In caso di contaminazione sarebbe un disastro. «Se dovesse verificarsi un’emergenza», ha continuato Godio, «sarebbe a rischio l’intera pianura Padana». I toni sono apocalittici, ma per Godio non si tratta di allarmismo: «Durante le alluvioni di 10 anni fa, infatti, si è rischiata una vera e propria calamità planetaria».
Le zone nelle quali dovrebbero sorgere i nuovi depositi, inoltre, sarebbero difficilmente difendibili. Non solo le calamità naturali non sono prevedibili, ma l’intera area è soggetta ad attraversamento aereo, il che la rende difficile da proteggere dal punto di vista militare.
«È indispensabile trovare un deposito nazionale definitivo, dove procedere con lo smaltimento e lo stoccaggio, in un territorio meno esposto a rischi», ha aggiunto Godio.
La necessità di un deposito nazionale che non sia Saluggia
Alcune conferme sul pericolo latente arrivano anche da una voce tecnica: le preoccupazioni di Legambiente sono confermate, infatti, da Massimo Zucchetti, esperto di nucleare e docente del Politecnico di Torino, critico sulla scelta dei depositi piemontesi.

IL PERICOLO DELLE ALLUVIONI. «Questi rifiuti sorgono in una zona esposta ad alluvioni», ha detto, «bisogna procedere all’individuazione di un deposito nazionale più sicuro come, tra l’altro, stabilisce la legge. L’Italia, inoltre, non è un Paese attivo dal punto di vista nucleare: il riprocessamento delle scorie è una pratica inutile e costosa».
L’allarme è reale, dunque, ma Zucchetti ci tiene a precisare che in questo momento i rischi non sono imminenti. «Si tratta di un pericolo potenziale, pronto a esplodere in caso di calamità naturali o attentati. I cittadini piemontesi, però, hanno diritto di essere informati: nella loro regione stanziano e transitano rifiuti che possono essere molto pericolosi».
Giovanni D’Amore dell’Arpa Piemonte ha cercato di ridimensionare le dichiarazioni degli ambientalisti, affermando che, a oggi, non sono state rilevate contaminazioni pericolose. «I toni con cui è stata affrontata la questione lasciavano presagire scenari di straordinarietà», ha detto, «ma ci tengo a ribadire che le attività e i depositi sono tutte autorizzate e a norma di legge. E i cittadini possono stare tranquilli».
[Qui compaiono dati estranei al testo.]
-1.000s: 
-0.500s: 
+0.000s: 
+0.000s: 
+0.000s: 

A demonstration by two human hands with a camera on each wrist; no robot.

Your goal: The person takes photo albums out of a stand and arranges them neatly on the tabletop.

INDIVIDUARE NUOVO SITO. Legambiente e Arpa, tuttavia, trovano un punto in comune proprio sul tema del deposito nazionale e sulla reale pericolosità dei siti piemontesi, in particolare quello di Saluggia. «Concordiamo sulla necessità di individuare un nuovo sito e sappiamo bene che questo non può essere Saluggia. È una scelta, però, che deve arrivare dalle istituzioni nazionali, noi, per ora, possiamo limitarci a gestire e monitorare i rifiuti».